O advogado de defesa, Daniel Repka, que confirmou que uma de suas ligações com um de seus clientes foi gravada, transcrita e exposta no mês passado, definiu a garantia de sigilo entre as partes como “sagrada”. “É realmente a única maneira de garantir que os advogados sejam capazes de representar seus clientes da maneira mais eficaz e zelosa possível”, ressaltou ele.

“Sempre que tenho um cliente que me liga de uma prisão, estou muito consciente e ciente da possibilidade não só de violações de segurança, mas também da capacidade potencial de acessar essas chamadas pelo gabinete do procurador do condado”, disse Repka.

Direitos violados

Somil Trivedi, advogado sênior do Projeto de Reforma da Lei Criminal da União Americana pelas Liberdades Civis (Aclu), afirma que “o que vemos repetidamente é que os direitos das pessoas encarceradas são os primeiros a ser pisoteados quando o sistema falha – como sempre, invariavelmente acontece”, falou. “Nosso sistema de justiça é tão bom quanto as proteções para os mais vulneráveis. Como sempre, pessoas de cor, aqueles que não podem pagar um advogado e aqueles com deficiência pagarão o preço mais alto por esse erro. A tecnologia não pode consertar as falhas fundamentais do sistema jurídico criminal – e irá agravá-las se não formos deliberados e cautelosos”, acrescentou Trivedi.

Mas a HomeWAV não é a única empresa do ramo a estar envolvida em caso de violação de segurança e privacidade.

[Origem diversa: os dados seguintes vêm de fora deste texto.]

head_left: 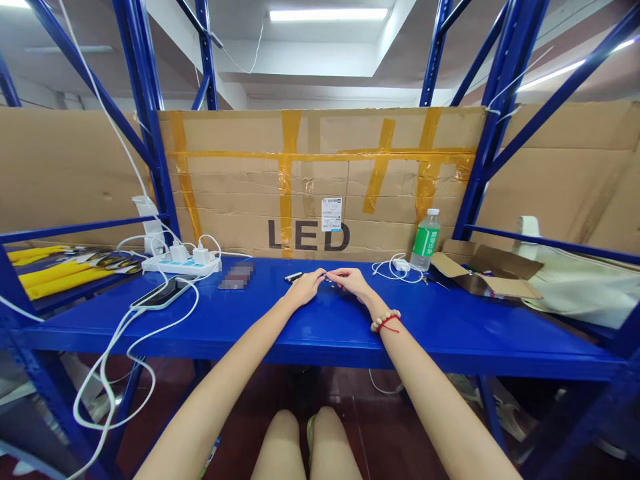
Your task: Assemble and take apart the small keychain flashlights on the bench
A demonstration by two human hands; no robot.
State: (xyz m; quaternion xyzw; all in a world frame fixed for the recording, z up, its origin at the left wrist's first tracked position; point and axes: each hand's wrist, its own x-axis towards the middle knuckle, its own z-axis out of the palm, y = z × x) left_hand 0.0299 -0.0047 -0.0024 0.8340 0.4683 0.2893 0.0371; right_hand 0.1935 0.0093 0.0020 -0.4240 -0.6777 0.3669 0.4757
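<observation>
Over the middle of the blue shelf top (320,327), my left hand (306,288) and my right hand (354,283) meet with their fingertips close together. Each hand's fingers are closed in a pinch around small dark bits at the fingertips, too small to name. A few tiny pieces seem to lie just under the fingertips. Beside my left hand is a black and white pen-like stick (293,277), partly hidden behind the hand. A beaded bracelet (386,320) with a red string circles my right wrist.
At left are a power strip (181,265) with chargers, a phone (167,293) trailing white cables, and a blurred flat item (237,275). To the right stand a charger with cable (401,265), a bottle (426,240) and an open carton (487,270). Cardboard (240,193) walls the back.
</observation>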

Em 2015, a Securus, que ganha milhões a cada ano cobrando dos usuários taxas muitas vezes exorbitantes para ligar para seus entes queridos encarcerados, apresentou vazamento de dados de aproximadamente 70 milhões de ligações telefônicas de presidiários. Na oportunidade, um hacker anônimo compartilhou as informações com o site The Intercept.

O ato de gravar ligações e videochamadas de presos já é algo comum nos EUA, mesmo que muitas vezes os detentos não sejam avisados sobre isso.